Content starts
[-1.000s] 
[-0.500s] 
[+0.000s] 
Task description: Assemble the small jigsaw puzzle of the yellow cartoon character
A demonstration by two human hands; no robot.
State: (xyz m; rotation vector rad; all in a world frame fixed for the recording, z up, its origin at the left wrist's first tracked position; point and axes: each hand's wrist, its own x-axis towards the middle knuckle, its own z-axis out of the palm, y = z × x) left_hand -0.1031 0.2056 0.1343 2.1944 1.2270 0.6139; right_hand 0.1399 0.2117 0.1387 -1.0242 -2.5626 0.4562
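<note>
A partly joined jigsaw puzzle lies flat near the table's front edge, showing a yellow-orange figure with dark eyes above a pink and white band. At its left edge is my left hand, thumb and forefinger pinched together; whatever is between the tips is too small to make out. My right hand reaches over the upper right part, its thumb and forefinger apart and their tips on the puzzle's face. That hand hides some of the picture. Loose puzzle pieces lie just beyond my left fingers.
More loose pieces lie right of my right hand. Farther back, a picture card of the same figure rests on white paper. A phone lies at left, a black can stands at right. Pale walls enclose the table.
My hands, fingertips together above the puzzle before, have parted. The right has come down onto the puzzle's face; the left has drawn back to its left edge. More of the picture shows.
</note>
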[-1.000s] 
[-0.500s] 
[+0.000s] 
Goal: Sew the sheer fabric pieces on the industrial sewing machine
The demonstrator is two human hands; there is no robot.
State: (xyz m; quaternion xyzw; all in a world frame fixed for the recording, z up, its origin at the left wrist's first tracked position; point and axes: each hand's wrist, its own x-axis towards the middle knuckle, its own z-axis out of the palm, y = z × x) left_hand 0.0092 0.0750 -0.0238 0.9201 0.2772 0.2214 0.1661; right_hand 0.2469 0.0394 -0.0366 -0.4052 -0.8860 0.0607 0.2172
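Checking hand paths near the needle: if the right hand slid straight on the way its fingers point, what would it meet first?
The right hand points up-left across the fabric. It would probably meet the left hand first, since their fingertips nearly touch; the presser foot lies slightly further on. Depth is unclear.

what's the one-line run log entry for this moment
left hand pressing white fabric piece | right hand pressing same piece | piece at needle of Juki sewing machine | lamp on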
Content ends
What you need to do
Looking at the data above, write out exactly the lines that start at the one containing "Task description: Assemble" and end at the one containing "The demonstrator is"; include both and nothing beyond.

Solution to the exercise
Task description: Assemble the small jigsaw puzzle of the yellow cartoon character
A demonstration by two human hands; no robot.
State: (xyz m; rotation vector rad; all in a world frame fixed for the recording, z up, its origin at the left wrist's first tracked position; point and axes: each hand's wrist, its own x-axis towards the middle knuckle, its own z-axis out of the palm, y = z × x) left_hand -0.1031 0.2056 0.1343 2.1944 1.2270 0.6139; right_hand 0.1399 0.2117 0.1387 -1.0242 -2.5626 0.4562
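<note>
A partly joined jigsaw puzzle lies flat near the table's front edge, showing a yellow-orange figure with dark eyes above a pink and white band. At its left edge is my left hand, thumb and forefinger pinched together; whatever is between the tips is too small to make out. My right hand reaches over the upper right part, its thumb and forefinger apart and their tips on the puzzle's face. That hand hides some of the picture. Loose puzzle pieces lie just beyond my left fingers.
More loose pieces lie right of my right hand. Farther back, a picture card of the same figure rests on white paper. A phone lies at left, a black can stands at right. Pale walls enclose the table.
My hands, fingertips together above the puzzle before, have parted. The right has come down onto the puzzle's face; the left has drawn back to its left edge. More of the picture shows.
</note>
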[-1.000s] 
[-0.500s] 
[+0.000s] 
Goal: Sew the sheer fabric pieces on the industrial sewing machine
The demonstrator is two human hands; there is no robot.

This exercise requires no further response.